Un recente report pubblicato da Symantec ha acceso i riflettori su una questione delicata ma troppo spesso sottovalutata: la sicurezza delle estensioni per il browser Google Chrome.
Dopo le certificazioni di dubbia fattura abbandonate dal browser della grande G, il famoso browser (il più usato al mondo) ha un’altra sfida da affrontare, insomma.
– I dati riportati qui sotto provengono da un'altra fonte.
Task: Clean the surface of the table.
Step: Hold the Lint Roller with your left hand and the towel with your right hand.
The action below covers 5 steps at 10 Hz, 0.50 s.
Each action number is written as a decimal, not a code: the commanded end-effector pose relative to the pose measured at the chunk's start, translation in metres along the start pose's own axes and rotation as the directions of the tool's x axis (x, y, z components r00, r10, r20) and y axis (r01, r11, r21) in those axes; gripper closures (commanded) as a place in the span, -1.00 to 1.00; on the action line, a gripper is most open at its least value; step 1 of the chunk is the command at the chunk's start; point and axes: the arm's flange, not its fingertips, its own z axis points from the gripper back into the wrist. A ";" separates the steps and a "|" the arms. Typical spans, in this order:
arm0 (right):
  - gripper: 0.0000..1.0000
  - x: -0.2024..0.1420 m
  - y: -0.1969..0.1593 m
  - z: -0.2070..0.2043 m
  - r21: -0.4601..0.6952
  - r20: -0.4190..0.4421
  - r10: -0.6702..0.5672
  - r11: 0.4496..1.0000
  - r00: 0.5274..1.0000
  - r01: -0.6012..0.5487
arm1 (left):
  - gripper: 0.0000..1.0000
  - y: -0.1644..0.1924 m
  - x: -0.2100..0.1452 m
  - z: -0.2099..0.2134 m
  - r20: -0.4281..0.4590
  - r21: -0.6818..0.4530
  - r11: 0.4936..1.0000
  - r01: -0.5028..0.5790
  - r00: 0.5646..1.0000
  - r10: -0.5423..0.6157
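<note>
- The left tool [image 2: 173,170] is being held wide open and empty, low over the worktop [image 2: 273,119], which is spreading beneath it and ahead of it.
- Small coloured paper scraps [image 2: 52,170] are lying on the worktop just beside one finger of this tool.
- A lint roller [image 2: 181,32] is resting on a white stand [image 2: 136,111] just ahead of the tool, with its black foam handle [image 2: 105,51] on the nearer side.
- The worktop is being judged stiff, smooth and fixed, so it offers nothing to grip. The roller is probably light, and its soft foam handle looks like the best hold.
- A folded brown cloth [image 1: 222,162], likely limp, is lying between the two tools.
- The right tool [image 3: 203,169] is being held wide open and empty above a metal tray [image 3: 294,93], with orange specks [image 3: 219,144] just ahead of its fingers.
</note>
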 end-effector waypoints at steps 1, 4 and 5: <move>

Secondo quanto rilevato dai ricercatori del team Security Technology and Response, diverse estensioni molto diffuse trasmettono dati sensibili senza alcuna cifratura (via HTTP), o addirittura contengono chiavi API e token di accesso direttamente nel codice sorgente, esponendo milioni di utenti a rischi concreti per la privacy e la sicurezza.
Quali dati vengono trasmessi in chiaro tramite queste estensioni malevole?
Tra le informazioni inviate in HTTP non cifrato e quindi leggibili da chiunque sia in grado di intercettare il traffico di rete (es. su una Wi-Fi pubblica) ci sono:
- domini visitati
- ID univoci della macchina
- dati di sistema operativo
- informazioni sull’uso dell’estensione
- dettagli sulla disinstallazione
In alcuni casi, questi dati vengono inviati ogni volta che si apre una nuova scheda, si visita un sito o si disinstalla l’estensione.
Cosa significa? Chiunque si trovi sulla stessa rete dell’utente (come in un bar, aeroporto o hotel) potrebbe intercettare o manipolare questi dati, esponendo l’utente a furti d’identità, tracciamenti o attacchi mirati.
Estensioni coinvolte (lista parziale)
Ecco alcune delle estensioni coinvolte, ancora disponibili sul Chrome Web Store:
- SEMRush Rank e PI Rank: inviano dati a
rank.trellian.comtramite HTTP. - Browsec VPN: all’atto della disinstallazione contatta un URL non cifrato su Amazon AWS.
- MSN New Tab e MSN Homepage & Bing News: trasmettono identificativi macchina e informazioni utente a
g.ceipmsn.com. - DualSafe Password Manager: invia statistiche via HTTP, un comportamento particolarmente allarmante per un gestore di password.
Codice insicuro: credenziali e token hard-coded
Oltre all’uso di HTTP, molte estensioni contengono API key e token scritti direttamente nel codice, un errore che può essere sfruttato da cybercriminali per:
- sovraccaricare servizi come Google Analytics o Azure
- manipolare dati statistici
- inviare richieste fasulle
- simulare operazioni finanziarie su piattaforme crypto
Tra le estensioni con segreti esposti troviamo:
- AVG Online Security, Speed Dial FVD, SellerSprite – con segreti legati a Google Analytics
- Equatio – con chiave Azure per il riconoscimento vocale
- Awesome Screen Recorder – con chiave AWS per upload su S3
- Trust Wallet – con chiave API per operazioni in Web3/crypto
- TravelArrow – con chiave API per geolocalizzazione su
ip-api.com
Alcune di queste chiavi possono essere usate per caricare contenuti illegali a nome degli sviluppatori o gonfiare i costi di utilizzo dei servizi cloud, mettendo a rischio anche le piattaforme stesse.
Il caso InboxSDK: un problema a cascata
Una menzione a parte merita InboxSDK, una libreria utilizzata da oltre 90 estensioni, tra cui Antidote Connector, che include nel proprio codice chiavi e credenziali accessibili a chiunque.
Il problema? Se una sola libreria contiene segreti, tutte le estensioni che la usano diventano vulnerabili.
Le raccomandazioni di Symantec
I ricercatori suggeriscono alcune buone pratiche fondamentali per chi sviluppa estensioni browser:
- Usare sempre HTTPS per trasmettere dati, in caso esiste addirittura un’estensione apposita per avere HTTPS anche dove tecnicamente non c’è, ossia HTTPS Everywhere;
- Evitare di salvare token e API key nel codice
- Gestire le credenziali lato server, con rotazione periodica delle chiavi
Cosa fare come utenti?
Se usi una delle estensioni elencate, valuta seriamente di disinstallarla finché gli sviluppatori non correggeranno le vulnerabilità. Anche se non sono presenti virus o malware veri e propri, i dati inviati in chiaro possono essere utilizzati per profilazione, phishing o attacchi mirati.
La lezione più importante
Una grande popolarità o un marchio noto non garantiscono sicurezza e le estensioni andrebbero valutate anche in base ai protocolli di rete che usano e alla gestione dei dati.